GitHub user JoshRosen opened a pull request:
https://github.com/apache/spark/pull/20179
[SPARK-22982] Remove unsafe asynchronous close() call from
FileDownloadChannel
## What changes were proposed in this pull request?
This patch fixes a severe asynchronous IO bug in Spark's Netty-based file
transfer code. At a high-level, the problem is that an unsafe asynchronous
`close()` of a pipe's source channel creates a race condition where file
transfer code closes a file descriptor then attempts to read from it.

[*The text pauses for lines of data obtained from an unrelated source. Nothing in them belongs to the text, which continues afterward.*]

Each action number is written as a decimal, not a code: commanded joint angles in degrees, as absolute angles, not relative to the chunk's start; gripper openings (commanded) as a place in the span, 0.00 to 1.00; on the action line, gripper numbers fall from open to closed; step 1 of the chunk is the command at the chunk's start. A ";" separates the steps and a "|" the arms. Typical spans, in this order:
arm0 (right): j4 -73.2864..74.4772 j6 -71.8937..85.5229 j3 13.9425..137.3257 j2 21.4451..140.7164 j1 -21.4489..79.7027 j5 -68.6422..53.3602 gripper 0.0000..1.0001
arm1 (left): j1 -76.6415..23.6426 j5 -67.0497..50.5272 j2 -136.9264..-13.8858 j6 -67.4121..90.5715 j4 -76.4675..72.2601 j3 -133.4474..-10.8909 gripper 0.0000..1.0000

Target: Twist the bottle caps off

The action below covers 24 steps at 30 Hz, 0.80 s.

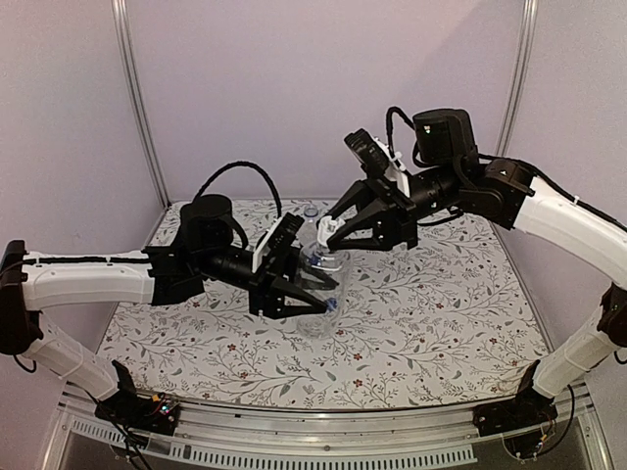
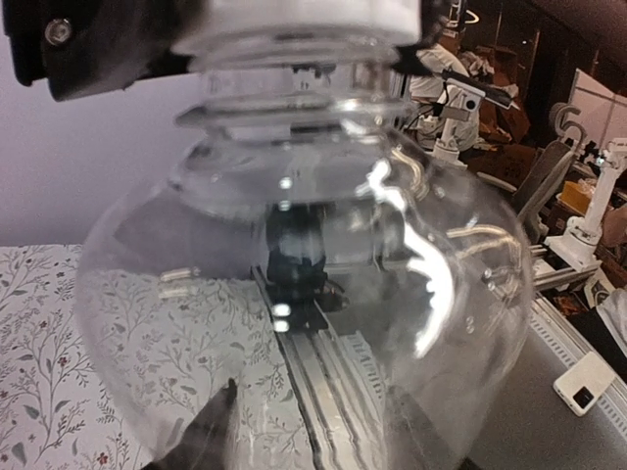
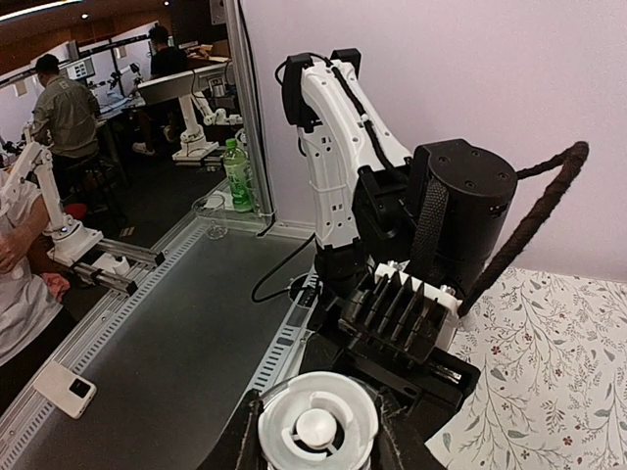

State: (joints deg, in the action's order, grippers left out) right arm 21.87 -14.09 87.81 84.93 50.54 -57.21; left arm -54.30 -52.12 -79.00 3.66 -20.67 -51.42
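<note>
My left gripper [image 1: 294,286] is shut on the body of a clear, unlabelled bottle [image 1: 323,294], holding it above the table. In the left wrist view the bottle [image 2: 304,294] fills the frame between the dark fingers [image 2: 217,426]. A whitish cap [image 2: 294,20] sits on top of its threaded neck. My right gripper [image 1: 333,233] comes in from the right and is shut on that cap [image 3: 318,426], with its fingers [image 3: 245,436] on either side. Behind the held bottle stands a second bottle [image 1: 310,217] with some blue showing lower down. Its cap is hard to make out.
A floral cloth [image 1: 431,323] covers the table. Metal rails [image 1: 294,436] run along the near edge by both arm bases. Upright frame posts [image 1: 137,108] stand at the back corners. Both arms meet over the middle of the table.
</note>
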 commanded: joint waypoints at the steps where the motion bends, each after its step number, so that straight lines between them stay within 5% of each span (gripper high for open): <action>1: 23.97 -16.96 90.03 86.21 48.97 -57.75 0.09 | -54.54 -59.38 -79.19 2.63 -23.31 -50.98 0.47; 7: 23.99 -16.23 89.92 86.14 48.91 -55.52 0.18 | -54.45 -56.62 -79.10 1.60 -21.93 -51.17 0.47; 21: 24.46 -12.89 88.13 82.60 48.87 -46.59 0.83 | -54.26 -43.21 -77.29 0.09 -20.47 -50.57 0.46; 24: 24.23 -11.92 87.25 80.75 48.87 -44.25 0.89 | -54.39 -36.86 -76.52 0.09 -21.27 -49.88 0.46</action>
State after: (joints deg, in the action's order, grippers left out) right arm 24.60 -13.32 88.33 84.62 49.23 -49.12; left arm -54.19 -44.88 -78.85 1.23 -19.22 -50.89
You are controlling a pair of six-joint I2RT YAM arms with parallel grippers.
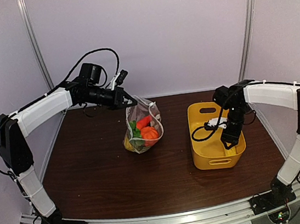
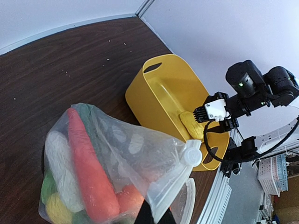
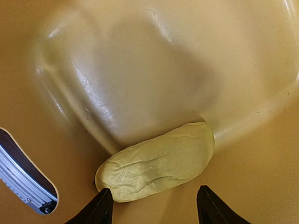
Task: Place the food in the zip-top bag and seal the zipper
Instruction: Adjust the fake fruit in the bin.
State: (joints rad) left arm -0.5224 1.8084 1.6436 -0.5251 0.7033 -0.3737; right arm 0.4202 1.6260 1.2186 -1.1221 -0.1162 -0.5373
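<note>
Now the left gripper [image 1: 131,102] is clamped on the bag's [image 1: 151,111] top edge, holding it up, part-filled. The right gripper [image 3: 152,207], jaws apart, hovers over the yellow piece [image 3: 156,161] in the basket [image 1: 212,162]. It likely must close next.

Bag: zip-top bag [image 1: 142,125], clear with pale dots, hangs from its top edge at the centre of the top view.
Food inside: orange carrot [image 2: 88,172] tilted, with white, green, yellow and red pieces bunched in the bottom.
Loose food: pale yellow piece [image 3: 156,161], wrinkled, lies on its side in the yellow basket [image 1: 220,162], right of centre.
Zipper: zipper [image 2: 170,186] runs along the top edge, with the white slider [image 2: 191,156] at its end, lower right of the left wrist view.
</note>
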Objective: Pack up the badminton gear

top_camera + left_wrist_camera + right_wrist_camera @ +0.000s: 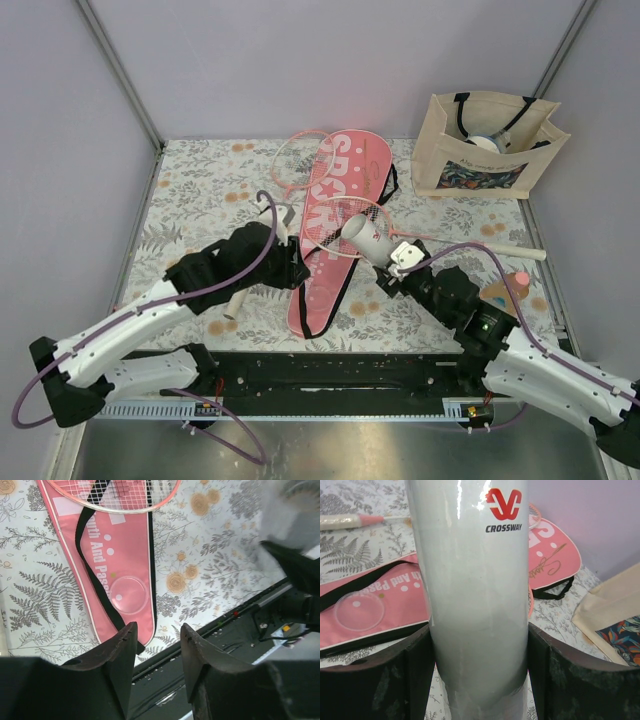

If the
closed file descriptor's number has been reused by an `open()` call then this
invalid read may cause unrelated file operations to return incorrect results.
**One manifestation of this problem is incorrect query results.**
For a high-level overview of how file download works, take a look at the
control flow in `NettyRpcEnv.openChannel()`: this code creates a pipe to buffer
results, then submits an asynchronous stream request to a lower-level
TransportClient. The callback passes received data to the sink end of the pipe.
The source end of the pipe is passed back to the caller of `openChannel()`.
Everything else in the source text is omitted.